Dataset excerpts ->
==========

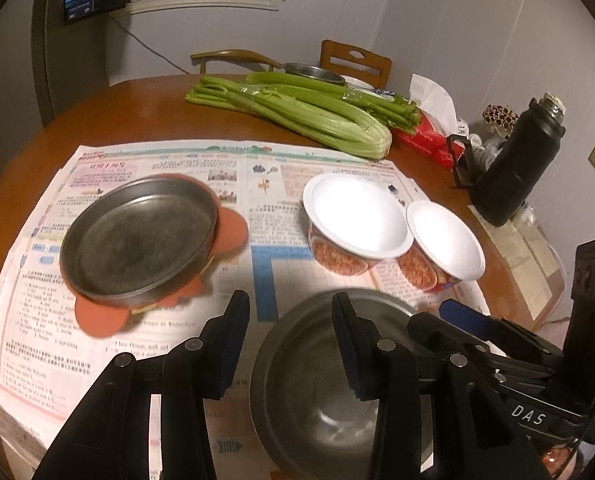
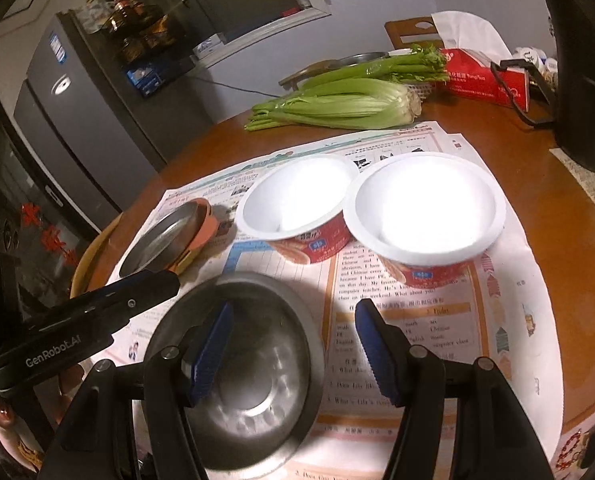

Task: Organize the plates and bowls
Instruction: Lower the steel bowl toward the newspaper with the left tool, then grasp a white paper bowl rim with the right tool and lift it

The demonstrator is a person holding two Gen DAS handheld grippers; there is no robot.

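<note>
— What are you over?

— A steel bowl (image 1: 317, 400), round and dull grey, with a bright patch on its flat bottom. It sits at the near edge of the newspaper (image 1: 57, 360) that covers the near half of the table (image 1: 137, 108).

— And your jaws?

— Both pairs stand apart. My left gripper (image 1: 289, 300) straddles the bowl's left rim, one finger outside and one over the hollow. My right gripper (image 2: 295, 306) straddles the right rim the same way. Neither pair presses on the wall. I cannot tell whether a pad touches the metal.

— What else is on the paper?

— Toward its left edge lies a shallow steel plate (image 1: 137, 240), dark and scuffed, on an orange mat (image 1: 233, 228). Toward its right edge stand two paper bowls (image 1: 357, 212), white inside and red printed outside, touching each other.

— And past the paper?

— Brown wood, round-edged. Celery (image 1: 297, 112) lies near the far edge, with a red tissue box (image 1: 425, 136) beside it and a black flask (image 1: 513, 168) at the right edge. A wooden chair (image 1: 357, 60) stands behind, against a pale wall, and a grey fridge (image 2: 77, 120) off to the left.
</note>
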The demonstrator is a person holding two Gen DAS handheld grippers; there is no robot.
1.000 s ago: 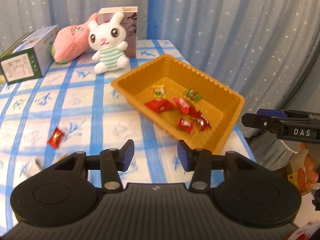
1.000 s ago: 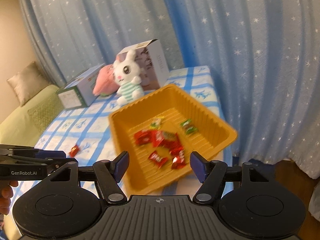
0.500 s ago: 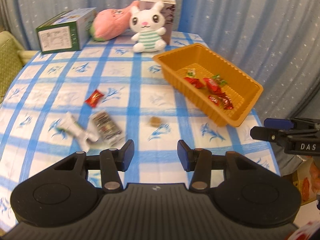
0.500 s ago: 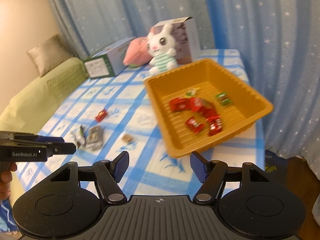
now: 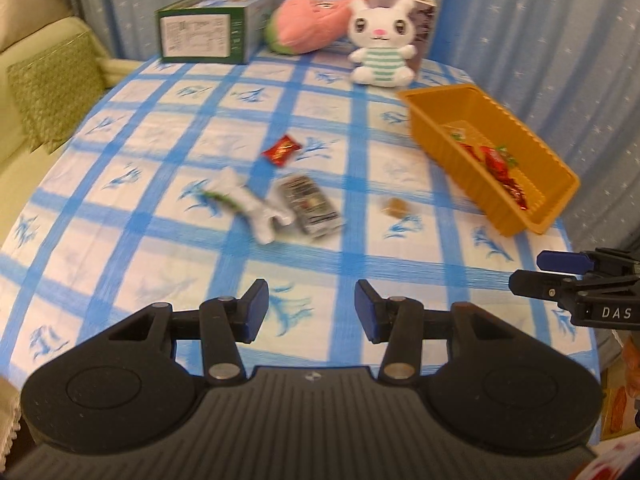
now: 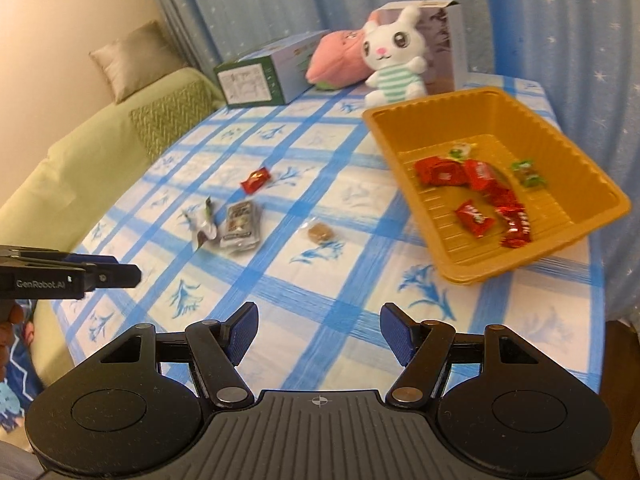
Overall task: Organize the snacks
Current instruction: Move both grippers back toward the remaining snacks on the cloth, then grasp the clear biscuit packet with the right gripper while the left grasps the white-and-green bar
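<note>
An orange tray [image 5: 532,148] [image 6: 580,160] sits at the table's right side with several red and green candies [image 6: 476,184] inside. Loose on the blue-checked cloth lie a red candy [image 5: 281,151] [image 6: 256,180], a white wrapped snack [image 5: 252,204] [image 6: 204,222], a dark grey packet [image 5: 312,205] [image 6: 241,224] and a small brown candy [image 5: 394,205] [image 6: 320,233]. My left gripper [image 5: 308,312] is open and empty above the table's near edge. My right gripper [image 6: 318,334] is open and empty, also near the front edge.
At the back stand a green and white box [image 5: 208,30], a pink plush [image 5: 308,26], a white bunny plush [image 5: 380,44] and a brown box [image 6: 440,52]. A green sofa [image 6: 100,160] lies left of the table. Blue curtains hang behind.
Both grippers have drawn back from the tray toward the table's near edge, so the loose snacks on the cloth are in view. Both stay open and empty.
</note>
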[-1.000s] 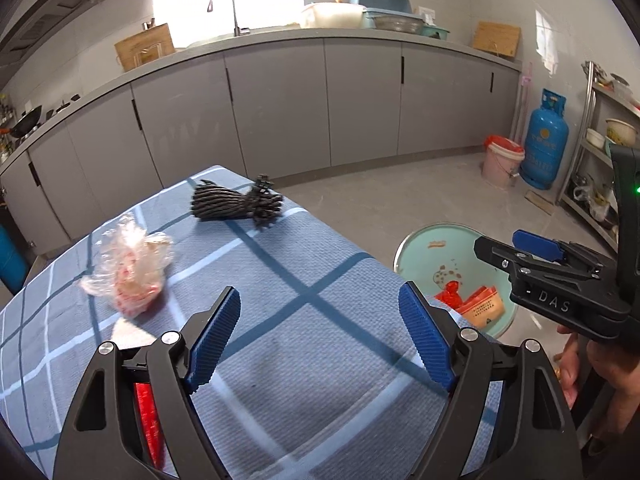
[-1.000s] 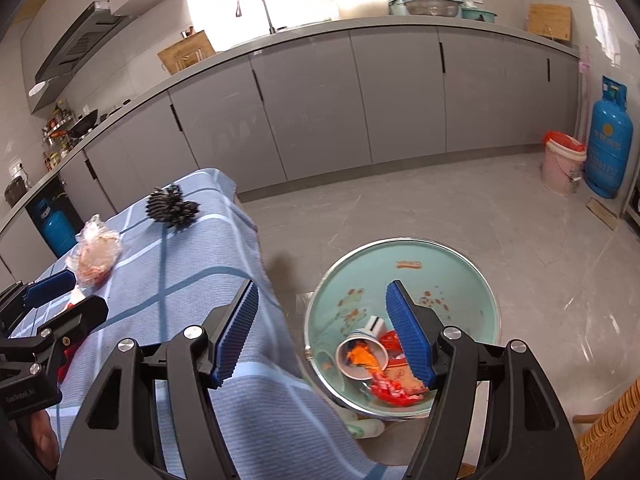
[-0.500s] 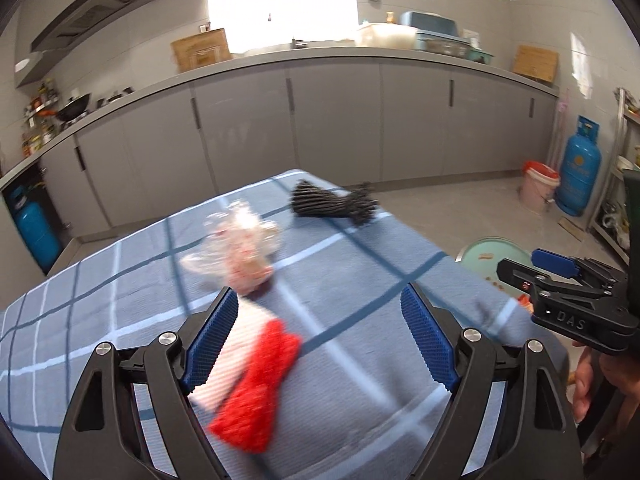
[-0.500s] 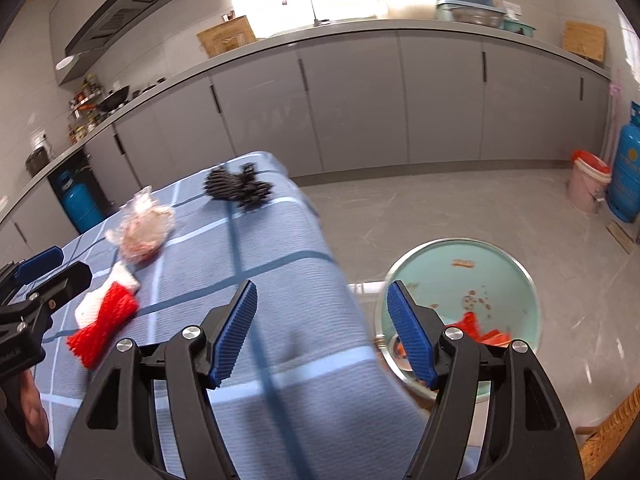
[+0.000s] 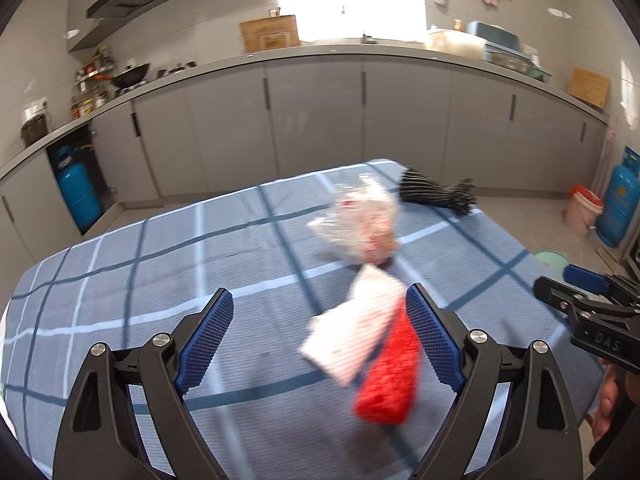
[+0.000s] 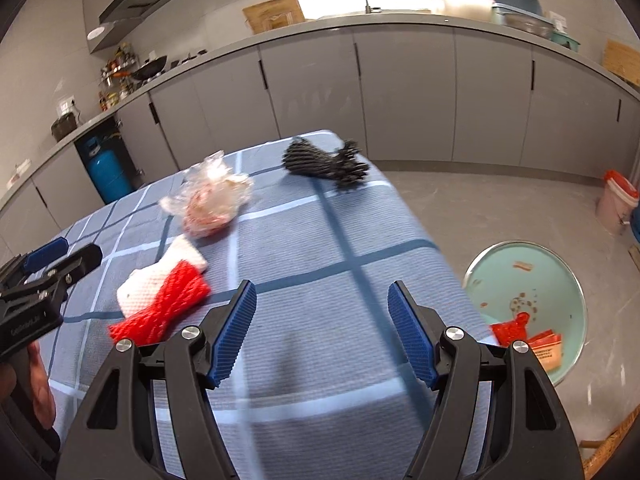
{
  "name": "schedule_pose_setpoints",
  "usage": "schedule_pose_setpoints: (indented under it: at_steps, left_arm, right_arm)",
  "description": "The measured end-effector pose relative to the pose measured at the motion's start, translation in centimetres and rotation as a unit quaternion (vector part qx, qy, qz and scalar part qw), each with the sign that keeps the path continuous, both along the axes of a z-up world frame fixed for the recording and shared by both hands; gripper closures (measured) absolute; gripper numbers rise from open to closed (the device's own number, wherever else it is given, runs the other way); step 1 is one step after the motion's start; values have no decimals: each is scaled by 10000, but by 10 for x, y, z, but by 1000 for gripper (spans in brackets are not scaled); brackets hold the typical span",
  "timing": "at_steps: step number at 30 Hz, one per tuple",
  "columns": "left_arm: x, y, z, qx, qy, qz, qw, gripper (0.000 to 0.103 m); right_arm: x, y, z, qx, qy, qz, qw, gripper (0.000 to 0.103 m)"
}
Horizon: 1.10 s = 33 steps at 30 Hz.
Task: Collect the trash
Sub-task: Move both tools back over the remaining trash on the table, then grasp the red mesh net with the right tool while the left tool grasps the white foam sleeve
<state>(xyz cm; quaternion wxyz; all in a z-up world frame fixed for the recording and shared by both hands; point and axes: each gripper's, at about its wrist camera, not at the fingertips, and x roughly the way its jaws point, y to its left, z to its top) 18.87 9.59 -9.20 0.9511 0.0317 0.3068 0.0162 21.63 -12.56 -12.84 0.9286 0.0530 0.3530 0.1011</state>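
Now red-white foam net [image 5: 372, 356] between open left tongs [image 5: 318, 338] — untouched

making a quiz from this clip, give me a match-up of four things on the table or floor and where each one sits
Things:
1 red foam net
2 clear plastic bag
3 black net
4 green basin

Places:
A far corner of the table
B floor, right of the table
C mid-table, beyond the white net
D nearest the left gripper

Pairs: 1-D, 2-C, 3-A, 4-B
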Motion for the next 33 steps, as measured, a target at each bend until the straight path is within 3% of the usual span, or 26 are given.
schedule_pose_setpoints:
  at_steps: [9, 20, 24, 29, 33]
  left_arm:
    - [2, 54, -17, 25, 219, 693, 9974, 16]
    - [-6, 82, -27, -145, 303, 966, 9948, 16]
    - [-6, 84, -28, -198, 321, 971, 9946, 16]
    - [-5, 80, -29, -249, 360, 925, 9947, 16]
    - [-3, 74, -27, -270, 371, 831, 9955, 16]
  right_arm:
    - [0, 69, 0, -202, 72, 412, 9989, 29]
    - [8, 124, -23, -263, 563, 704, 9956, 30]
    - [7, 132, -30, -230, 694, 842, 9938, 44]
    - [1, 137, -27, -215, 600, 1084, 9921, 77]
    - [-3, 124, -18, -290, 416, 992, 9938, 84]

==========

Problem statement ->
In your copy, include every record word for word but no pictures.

Task response ->
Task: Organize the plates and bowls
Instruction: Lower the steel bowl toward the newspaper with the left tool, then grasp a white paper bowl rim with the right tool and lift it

The demonstrator is a person holding two Gen DAS handheld grippers; there is no robot.

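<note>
— What are you over?

— A steel bowl (image 1: 317, 400), round and dull grey, with a bright patch on its flat bottom. It sits at the near edge of the newspaper (image 1: 57, 360) that covers the near half of the table (image 1: 137, 108).

— And your jaws?

— Both pairs stand apart. My left gripper (image 1: 289, 300) straddles the bowl's left rim, one finger outside and one over the hollow. My right gripper (image 2: 295, 306) straddles the right rim the same way. Neither pair presses on the wall. I cannot tell whether a pad touches the metal.

— What else is on the paper?

— Toward its left edge lies a shallow steel plate (image 1: 137, 240), dark and scuffed, on an orange mat (image 1: 233, 228). Toward its right edge stand two paper bowls (image 1: 357, 212), white inside and red printed outside, touching each other.

— And past the paper?

— Brown wood, round-edged. Celery (image 1: 297, 112) lies near the far edge, with a red tissue box (image 1: 425, 136) beside it and a black flask (image 1: 513, 168) at the right edge. A wooden chair (image 1: 357, 60) stands behind, against a pale wall, and a grey fridge (image 2: 77, 120) off to the left.
</note>
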The demonstrator is a person holding two Gen DAS handheld grippers; there is no robot.
1.000 s ago: 
1.000 s ago: 
0.500 s ago: 
0.500 s ago: 
now: 
now: 
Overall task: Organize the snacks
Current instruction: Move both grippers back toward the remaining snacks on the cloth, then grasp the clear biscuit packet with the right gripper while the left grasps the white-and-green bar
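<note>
An orange tray [image 5: 532,148] [image 6: 580,160] sits at the table's right side with several red and green candies [image 6: 476,184] inside. Loose on the blue-checked cloth lie a red candy [image 5: 281,151] [image 6: 256,180], a white wrapped snack [image 5: 252,204] [image 6: 204,222], a dark grey packet [image 5: 312,205] [image 6: 241,224] and a small brown candy [image 5: 394,205] [image 6: 320,233]. My left gripper [image 5: 308,312] is open and empty above the table's near edge. My right gripper [image 6: 318,334] is open and empty, also near the front edge.
At the back stand a green and white box [image 5: 208,30], a pink plush [image 5: 308,26], a white bunny plush [image 5: 380,44] and a brown box [image 6: 440,52]. A green sofa [image 6: 100,160] lies left of the table. Blue curtains hang behind.
Both grippers have drawn back from the tray toward the table's near edge, so the loose snacks on the cloth are in view. Both stay open and empty.
</note>
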[-1.000s] 
[-1.000s] 
[-0.500s] 
[-0.500s] 
[+0.000s] 
[+0.000s] 
{
  "name": "schedule_pose_setpoints",
  "usage": "schedule_pose_setpoints: (indented under it: at_steps, left_arm, right_arm)",
  "description": "The measured end-effector pose relative to the pose measured at the motion's start, translation in centimetres and rotation as a unit quaternion (vector part qx, qy, qz and scalar part qw), each with the sign that keeps the path continuous, both along the axes of a z-up world frame fixed for the recording and shared by both hands; gripper closures (measured) absolute; gripper numbers rise from open to closed (the device's own number, wherever else it is given, runs the other way); step 1 is one step after the motion's start; values have no decimals: each is scaled by 10000, but by 10 for x, y, z, but by 1000 for gripper (spans in brackets are not scaled); brackets hold the typical span",
  "timing": "at_steps: step number at 30 Hz, one per tuple",
  "columns": "left_arm: x, y, z, qx, qy, qz, qw, gripper (0.000 to 0.103 m); right_arm: x, y, z, qx, qy, qz, qw, gripper (0.000 to 0.103 m)"
}
Horizon: 1.10 s = 33 steps at 30 Hz.
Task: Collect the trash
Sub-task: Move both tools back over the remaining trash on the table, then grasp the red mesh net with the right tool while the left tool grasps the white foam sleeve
<state>(xyz cm; quaternion wxyz; all in a z-up world frame fixed for the recording and shared by both hands; point and axes: each gripper's, at about its wrist camera, not at the fingertips, and x roughly the way its jaws point, y to its left, z to its top) 18.87 9.59 -9.20 0.9511 0.0317 0.3068 0.0162 21.63 -12.56 -12.84 0.9286 0.0530 0.3530 0.1011</state>
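Now red-white foam net [image 5: 372, 356] between open left tongs [image 5: 318, 338] — untouched

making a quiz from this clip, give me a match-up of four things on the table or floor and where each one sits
Things:
1 red foam net
2 clear plastic bag
3 black net
4 green basin

Places:
A far corner of the table
B floor, right of the table
C mid-table, beyond the white net
D nearest the left gripper

Pairs: 1-D, 2-C, 3-A, 4-B
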Motion for the next 33 steps, as measured, a target at each bend until the straight path is within 3% of the usual span, or 26 are given.
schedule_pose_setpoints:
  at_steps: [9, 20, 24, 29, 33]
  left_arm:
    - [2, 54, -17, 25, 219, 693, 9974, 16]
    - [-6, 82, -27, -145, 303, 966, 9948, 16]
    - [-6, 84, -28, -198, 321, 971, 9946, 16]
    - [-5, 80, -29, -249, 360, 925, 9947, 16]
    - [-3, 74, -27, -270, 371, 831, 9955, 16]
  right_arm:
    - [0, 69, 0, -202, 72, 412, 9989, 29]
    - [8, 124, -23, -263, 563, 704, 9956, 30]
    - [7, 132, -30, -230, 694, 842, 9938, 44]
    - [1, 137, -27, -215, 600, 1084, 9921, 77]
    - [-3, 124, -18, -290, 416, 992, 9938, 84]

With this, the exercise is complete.